Your goal:
Every line below from the one containing "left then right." through the one containing "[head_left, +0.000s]" is to be printed exactly, with the pictures omitted.

Segment Start: Exercise inputs

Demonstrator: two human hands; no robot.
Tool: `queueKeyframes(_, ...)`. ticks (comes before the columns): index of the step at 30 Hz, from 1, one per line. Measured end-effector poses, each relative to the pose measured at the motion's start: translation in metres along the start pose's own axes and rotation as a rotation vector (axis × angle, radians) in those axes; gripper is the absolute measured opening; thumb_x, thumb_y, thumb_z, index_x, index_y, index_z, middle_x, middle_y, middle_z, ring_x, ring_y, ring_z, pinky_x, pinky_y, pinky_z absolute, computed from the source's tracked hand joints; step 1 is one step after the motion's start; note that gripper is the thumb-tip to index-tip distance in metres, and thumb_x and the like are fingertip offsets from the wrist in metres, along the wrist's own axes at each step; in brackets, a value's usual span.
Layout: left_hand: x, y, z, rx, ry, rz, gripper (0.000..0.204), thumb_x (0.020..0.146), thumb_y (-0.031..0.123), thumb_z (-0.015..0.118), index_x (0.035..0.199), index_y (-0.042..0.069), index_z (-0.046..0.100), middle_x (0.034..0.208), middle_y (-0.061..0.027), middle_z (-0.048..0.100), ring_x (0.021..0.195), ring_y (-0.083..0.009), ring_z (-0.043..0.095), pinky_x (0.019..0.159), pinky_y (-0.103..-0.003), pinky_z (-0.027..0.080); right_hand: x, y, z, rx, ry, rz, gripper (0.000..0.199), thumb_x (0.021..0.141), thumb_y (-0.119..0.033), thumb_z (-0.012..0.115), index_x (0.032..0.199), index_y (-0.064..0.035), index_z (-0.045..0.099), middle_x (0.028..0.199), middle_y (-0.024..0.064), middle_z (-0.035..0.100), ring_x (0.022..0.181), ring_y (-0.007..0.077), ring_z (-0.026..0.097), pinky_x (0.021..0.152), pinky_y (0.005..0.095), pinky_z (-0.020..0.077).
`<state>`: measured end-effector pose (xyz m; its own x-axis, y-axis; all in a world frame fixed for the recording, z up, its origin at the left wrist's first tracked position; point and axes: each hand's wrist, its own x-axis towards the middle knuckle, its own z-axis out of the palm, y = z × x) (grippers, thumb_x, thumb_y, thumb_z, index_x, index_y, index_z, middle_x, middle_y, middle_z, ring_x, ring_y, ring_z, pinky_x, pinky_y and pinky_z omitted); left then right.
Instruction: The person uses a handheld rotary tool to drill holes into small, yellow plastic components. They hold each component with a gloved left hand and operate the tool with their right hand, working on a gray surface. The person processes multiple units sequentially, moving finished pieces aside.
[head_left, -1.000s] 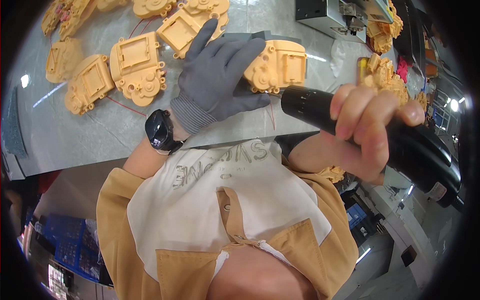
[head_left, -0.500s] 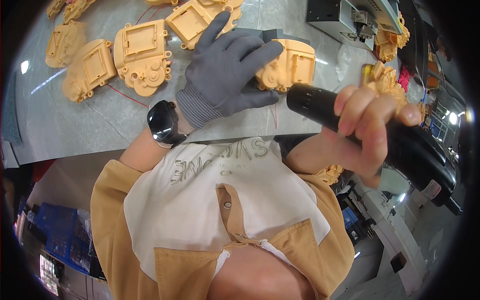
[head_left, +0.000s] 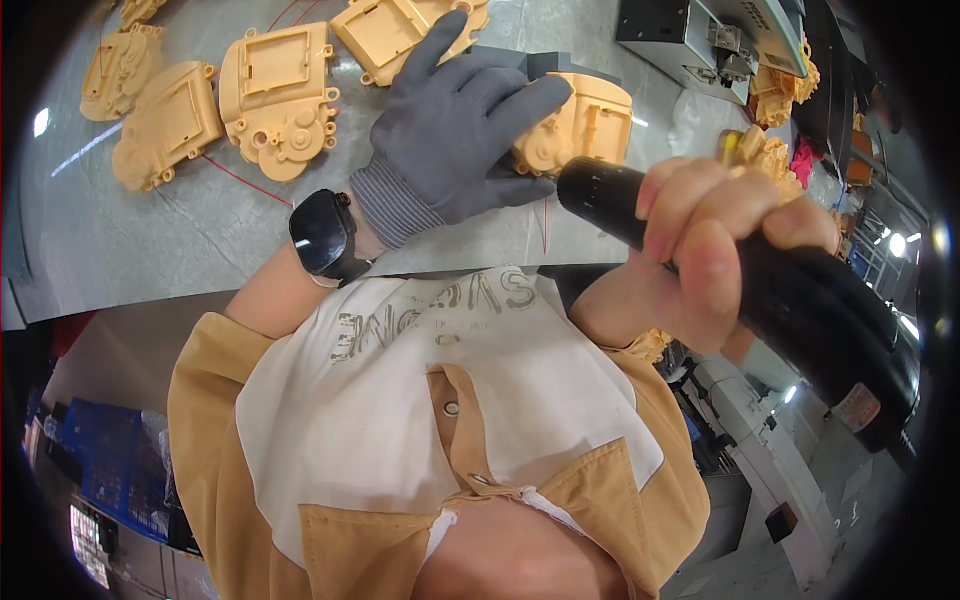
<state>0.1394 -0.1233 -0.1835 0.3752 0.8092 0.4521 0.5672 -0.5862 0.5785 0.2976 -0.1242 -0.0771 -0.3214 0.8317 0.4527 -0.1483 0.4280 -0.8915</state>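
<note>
My left hand [head_left: 440, 140], in a grey knit glove, holds the left side of a yellow plastic housing [head_left: 596, 118] between thumb and fingers. One finger points up and away, close to another yellow housing [head_left: 385, 38]. The held housing sits against a dark grey block [head_left: 565, 64] on the bench. My bare right hand [head_left: 715, 240] is wrapped round a black electric screwdriver [head_left: 800, 290]. The tool lies slanted, its front end close to the near edge of the held housing. The bit's tip cannot be made out.
Several more yellow housings [head_left: 280, 95] with thin red wires lie at the left of the grey metal bench [head_left: 250, 235]. A black and silver machine [head_left: 670, 50] stands at the back right. More yellow parts [head_left: 765, 160] are heaped beyond my right hand. Blue crates [head_left: 115, 460] stand lower left.
My right hand has brought the screwdriver slightly left and nearer the housing's near edge. My left hand keeps its hold on the housing. The whole view has shifted a little.
</note>
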Motion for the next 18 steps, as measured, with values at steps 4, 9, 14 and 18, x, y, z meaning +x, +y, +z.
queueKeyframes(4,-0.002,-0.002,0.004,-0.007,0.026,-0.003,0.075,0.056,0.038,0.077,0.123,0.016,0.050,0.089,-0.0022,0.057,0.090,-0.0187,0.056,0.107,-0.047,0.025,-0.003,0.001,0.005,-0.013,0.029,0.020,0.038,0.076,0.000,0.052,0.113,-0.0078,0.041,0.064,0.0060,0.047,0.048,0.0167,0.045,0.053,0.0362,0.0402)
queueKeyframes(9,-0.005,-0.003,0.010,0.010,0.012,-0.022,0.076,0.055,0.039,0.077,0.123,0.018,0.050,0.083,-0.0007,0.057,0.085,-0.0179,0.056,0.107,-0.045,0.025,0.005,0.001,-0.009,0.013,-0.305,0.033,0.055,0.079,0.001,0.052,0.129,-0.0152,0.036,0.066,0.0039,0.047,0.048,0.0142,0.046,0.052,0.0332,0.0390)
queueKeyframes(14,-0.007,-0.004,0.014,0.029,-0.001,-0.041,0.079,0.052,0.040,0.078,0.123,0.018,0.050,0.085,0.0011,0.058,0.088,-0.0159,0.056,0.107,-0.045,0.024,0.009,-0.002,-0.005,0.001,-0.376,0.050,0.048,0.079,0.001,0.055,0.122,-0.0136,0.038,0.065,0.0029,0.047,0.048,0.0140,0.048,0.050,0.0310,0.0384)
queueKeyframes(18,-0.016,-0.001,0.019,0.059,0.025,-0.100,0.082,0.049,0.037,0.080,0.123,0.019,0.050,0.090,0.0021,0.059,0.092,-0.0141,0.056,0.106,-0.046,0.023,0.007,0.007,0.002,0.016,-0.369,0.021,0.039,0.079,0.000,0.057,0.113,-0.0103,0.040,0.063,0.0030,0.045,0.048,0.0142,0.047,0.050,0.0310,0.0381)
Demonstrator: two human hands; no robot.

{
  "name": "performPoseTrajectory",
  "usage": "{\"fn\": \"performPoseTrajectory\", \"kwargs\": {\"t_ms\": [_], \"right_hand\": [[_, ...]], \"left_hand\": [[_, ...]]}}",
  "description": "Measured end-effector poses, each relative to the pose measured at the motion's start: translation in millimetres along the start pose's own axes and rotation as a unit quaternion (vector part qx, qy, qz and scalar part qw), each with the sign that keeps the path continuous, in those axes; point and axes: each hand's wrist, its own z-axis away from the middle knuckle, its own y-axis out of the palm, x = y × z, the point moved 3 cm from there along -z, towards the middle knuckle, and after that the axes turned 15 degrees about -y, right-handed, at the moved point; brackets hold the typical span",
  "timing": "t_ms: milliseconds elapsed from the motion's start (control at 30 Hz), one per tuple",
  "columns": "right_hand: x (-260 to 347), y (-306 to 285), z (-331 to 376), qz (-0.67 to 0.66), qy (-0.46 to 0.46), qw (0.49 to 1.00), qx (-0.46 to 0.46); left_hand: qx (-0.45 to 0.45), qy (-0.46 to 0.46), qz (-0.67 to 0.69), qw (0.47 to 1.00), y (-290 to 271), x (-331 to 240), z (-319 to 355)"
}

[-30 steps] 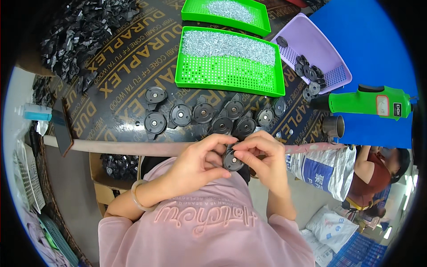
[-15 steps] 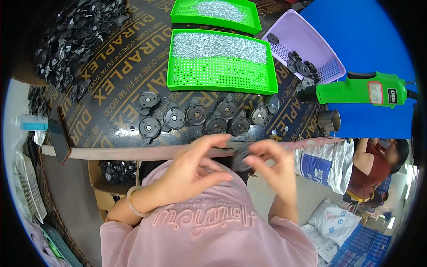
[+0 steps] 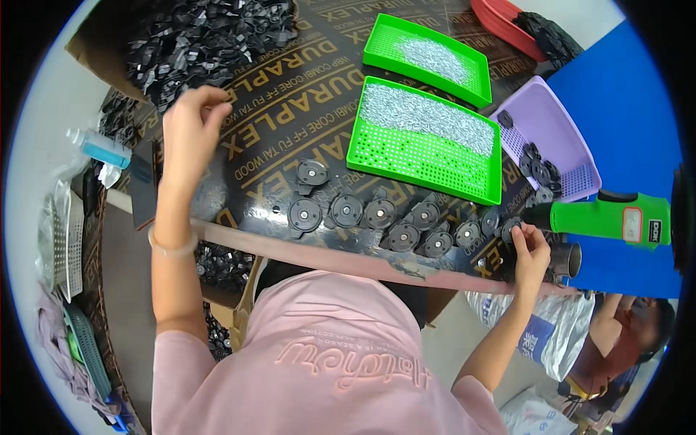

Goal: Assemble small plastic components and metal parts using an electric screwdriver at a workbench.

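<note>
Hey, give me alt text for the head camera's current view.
A person's bare right hand touches a round black disc at a dark table's right side; the bare left hand is beside a heap of small black pieces. More discs lie between them, below two green perforated trays of tiny silvery pieces.

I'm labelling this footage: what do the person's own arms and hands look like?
The left hand and right hand are gloveless. The sleeves are short and pink; a smooth, pale bangle circles the left wrist, none the right.
</note>
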Motion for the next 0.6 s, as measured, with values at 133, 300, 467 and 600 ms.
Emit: {"fn": "performPoseTrajectory", "kwargs": {"t_ms": [133, 300, 467, 600], "right_hand": [[23.6, -1.0, 1.0, 0.039, -0.024, 0.999, -0.001], [34.9, -28.3, 25.4, 0.051, -0.031, 0.998, 0.001], [49.8, -21.1, 39.3, 0.048, -0.053, 0.996, 0.059], [62.7, -11.2, 46.5, 0.123, -0.059, 0.99, 0.026]], "left_hand": [[-0.005, -0.091, -0.297, 0.951, 0.6, 61.0, -49.5], [0.096, -0.103, -0.275, 0.951, 13.0, 80.8, -57.2], [0.116, -0.109, -0.202, 0.966, 0.0, 89.7, -51.0], [0.077, -0.121, -0.129, 0.981, -4.6, 81.5, -43.2]]}}
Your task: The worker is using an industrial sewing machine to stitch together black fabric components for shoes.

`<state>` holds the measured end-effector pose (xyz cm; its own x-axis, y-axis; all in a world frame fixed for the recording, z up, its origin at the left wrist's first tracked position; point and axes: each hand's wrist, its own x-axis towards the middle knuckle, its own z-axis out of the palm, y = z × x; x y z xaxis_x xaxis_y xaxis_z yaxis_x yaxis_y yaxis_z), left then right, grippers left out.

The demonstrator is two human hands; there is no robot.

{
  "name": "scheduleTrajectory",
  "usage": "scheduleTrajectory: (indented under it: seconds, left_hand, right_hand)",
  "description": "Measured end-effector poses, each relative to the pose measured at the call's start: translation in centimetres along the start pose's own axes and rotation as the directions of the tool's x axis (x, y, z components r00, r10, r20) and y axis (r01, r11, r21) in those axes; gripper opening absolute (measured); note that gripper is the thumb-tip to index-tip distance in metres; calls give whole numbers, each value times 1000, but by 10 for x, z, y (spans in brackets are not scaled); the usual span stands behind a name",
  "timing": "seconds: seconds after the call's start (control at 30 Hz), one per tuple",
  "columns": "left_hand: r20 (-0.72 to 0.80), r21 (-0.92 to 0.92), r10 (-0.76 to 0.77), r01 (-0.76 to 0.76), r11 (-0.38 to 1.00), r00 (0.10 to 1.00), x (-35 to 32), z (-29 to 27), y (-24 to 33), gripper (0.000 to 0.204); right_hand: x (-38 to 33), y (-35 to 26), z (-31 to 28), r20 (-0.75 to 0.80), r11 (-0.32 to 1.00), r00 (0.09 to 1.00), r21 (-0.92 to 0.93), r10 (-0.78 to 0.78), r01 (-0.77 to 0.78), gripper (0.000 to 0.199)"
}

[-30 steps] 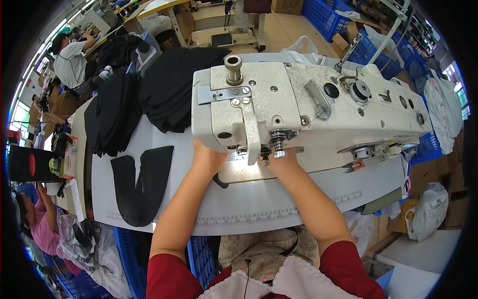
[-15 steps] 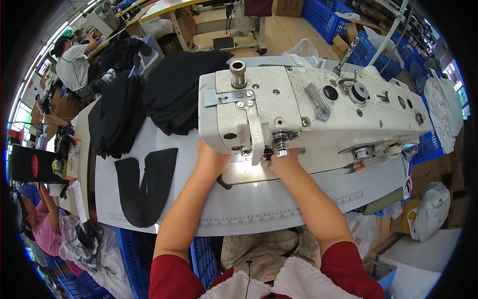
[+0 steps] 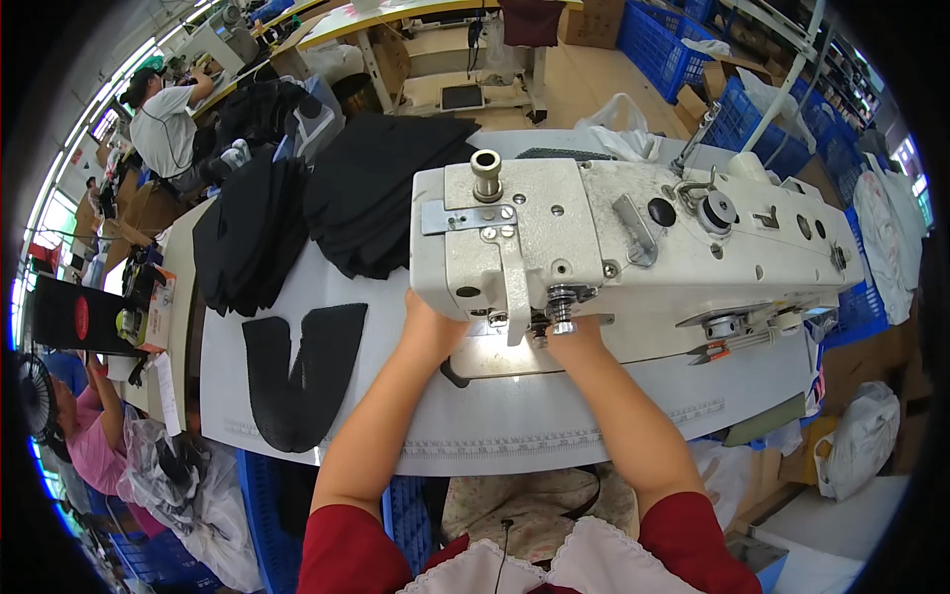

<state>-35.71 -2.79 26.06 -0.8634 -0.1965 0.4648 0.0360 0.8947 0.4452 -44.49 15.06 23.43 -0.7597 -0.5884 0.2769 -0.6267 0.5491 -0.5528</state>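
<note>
A white sewing machine [image 3: 534,223] stands in front of me, its lamp lighting the bed beneath the head. My left hand [image 3: 433,319] reaches in at the left of the machine head, and my right hand [image 3: 576,342] at the right of the needle area. The machine head covers the fingers of both, so neither their pose nor anything in them shows. On the table to the left of my left forearm lies a black V-shaped fabric piece [image 3: 325,381]. Behind it are two stacks of black cut fabric, a narrower stack [image 3: 252,233] and a wider stack [image 3: 371,203].
A printed ruler [image 3: 554,438] runs along the near edge of the white table [image 3: 416,455]. Thread snips with orange parts [image 3: 712,353] lie by the machine's base. Blue crates [image 3: 661,45] and plastic bags stand around. Two people [image 3: 163,124] work at the left.
The whole view has shifted slightly right and down, as from a small head movement. Both hands stay at the machine head, and the fabric lies as before.
</note>
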Motion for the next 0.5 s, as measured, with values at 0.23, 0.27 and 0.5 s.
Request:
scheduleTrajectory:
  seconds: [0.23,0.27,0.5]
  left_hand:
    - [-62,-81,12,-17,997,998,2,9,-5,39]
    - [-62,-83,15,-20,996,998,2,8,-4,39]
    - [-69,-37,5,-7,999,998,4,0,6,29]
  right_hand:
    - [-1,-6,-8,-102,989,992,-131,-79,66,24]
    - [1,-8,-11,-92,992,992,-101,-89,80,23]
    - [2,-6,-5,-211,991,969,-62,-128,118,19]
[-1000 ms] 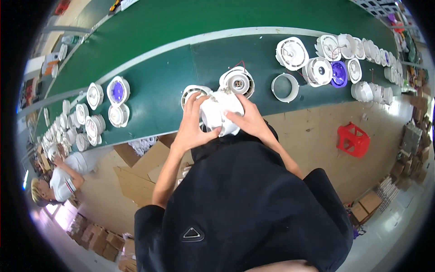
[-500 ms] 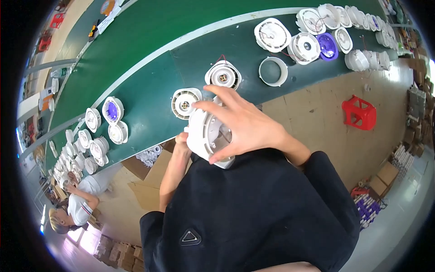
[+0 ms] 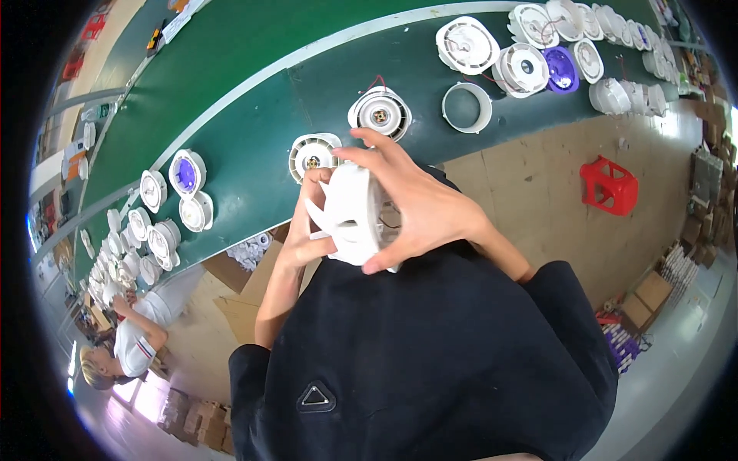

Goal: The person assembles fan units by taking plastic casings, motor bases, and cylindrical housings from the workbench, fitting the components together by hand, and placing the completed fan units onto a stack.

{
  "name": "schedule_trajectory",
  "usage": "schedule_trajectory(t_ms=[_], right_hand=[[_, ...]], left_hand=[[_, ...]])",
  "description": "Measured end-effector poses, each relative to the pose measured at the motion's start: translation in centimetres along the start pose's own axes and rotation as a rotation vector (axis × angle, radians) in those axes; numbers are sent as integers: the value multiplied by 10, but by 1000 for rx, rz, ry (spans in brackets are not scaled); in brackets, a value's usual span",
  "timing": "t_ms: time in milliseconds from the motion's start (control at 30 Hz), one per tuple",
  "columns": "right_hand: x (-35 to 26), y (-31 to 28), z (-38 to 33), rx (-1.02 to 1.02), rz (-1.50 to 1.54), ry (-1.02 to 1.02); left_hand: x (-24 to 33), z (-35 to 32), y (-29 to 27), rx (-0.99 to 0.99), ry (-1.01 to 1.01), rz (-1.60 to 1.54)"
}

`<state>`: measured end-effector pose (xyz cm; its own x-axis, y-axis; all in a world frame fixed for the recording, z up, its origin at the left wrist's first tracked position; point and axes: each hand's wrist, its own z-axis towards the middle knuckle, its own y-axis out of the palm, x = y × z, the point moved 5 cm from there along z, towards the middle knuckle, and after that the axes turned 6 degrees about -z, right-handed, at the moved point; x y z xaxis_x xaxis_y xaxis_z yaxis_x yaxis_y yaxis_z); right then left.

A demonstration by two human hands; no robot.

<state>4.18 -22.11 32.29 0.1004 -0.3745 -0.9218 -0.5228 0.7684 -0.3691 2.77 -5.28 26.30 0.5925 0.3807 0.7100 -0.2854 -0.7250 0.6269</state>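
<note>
In front of my chest I hold a round white plastic fan housing (image 3: 360,219), tilted on its side. My right hand (image 3: 419,200) spans it from the right, fingers over the top rim and thumb at the lower rim. White pointed fan blades (image 3: 321,215) stick out on its left side. My left hand (image 3: 296,230) is closed around these blades, its fingers partly hidden. Just beyond my hands, a white round motor unit (image 3: 314,156) with a brass-coloured centre lies on the green table. Beside it sits a similar motor unit (image 3: 380,115) with a red wire.
A white ring (image 3: 467,107) lies to the right on the table (image 3: 261,131). Several white housings and a purple one (image 3: 560,69) crowd the far right. More units (image 3: 184,173) stand at left, near a seated co-worker (image 3: 134,346). A red stool (image 3: 609,186) and an open carton (image 3: 257,269) are on the floor.
The housing has turned so its side now faces up and its blades show on the left. My left hand has come up from beneath into view against the blades.
</note>
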Motion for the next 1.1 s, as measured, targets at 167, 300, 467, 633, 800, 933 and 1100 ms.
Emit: schedule_trajectory(t_ms=[167, 300, 467, 633, 800, 933, 1100], right_hand=[[9, 9, -11, 8, 160, -134], [37, 27, -14, 55, 392, -90], [43, 33, -12, 30, 407, -125], [50, 38, -15, 3, 662, -12], [55, 38, -16, 57, 715, -4], [53, 41, -11, 32, 726, 12], [61, 48, -11, 29, 791, 83]], left_hand=[[5, -17, 3, -9, 51, 264], [13, -20, 7, -14, 26, 427], [18, -22, 23, -5, 31, 624], [20, -23, 35, 24, 315, 904], [18, -28, 33, 70, 390, 866], [18, -36, 29, 109, 442, 990], [22, -37, 25, 81, 443, 992]])
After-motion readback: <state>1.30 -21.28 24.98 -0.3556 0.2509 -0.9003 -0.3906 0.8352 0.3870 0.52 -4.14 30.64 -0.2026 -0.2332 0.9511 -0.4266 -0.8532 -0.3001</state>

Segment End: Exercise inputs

Answer box:
`<state>`: measured end-effector pose (xyz m; its own x-axis, y-axis; all in a world frame fixed for the recording, z up, its origin at the left wrist's first tracked position; point and axes: each hand's wrist, its own x-axis towards the middle knuckle, its own z-axis out of the palm, y = z × x) (grippers, thumb_x, thumb_y, thumb_z, index_x, index_y, index_z, middle_x, middle_y, middle_z, ring_x, ring_y, ring_z, pinky_x, pinky_y and pinky_z omitted); left then right.
Instruction: The person uses a handheld rotary tool to drill holes into small, yellow plastic components. They hold each component with a gloved left hand and operate the tool with their right hand, working on a gray surface. The person processes multiple units sequentially, moving finished pieces aside.
[head_left, -1.000s] 
[head_left, -0.500s] 
[head_left, +0.000s] 

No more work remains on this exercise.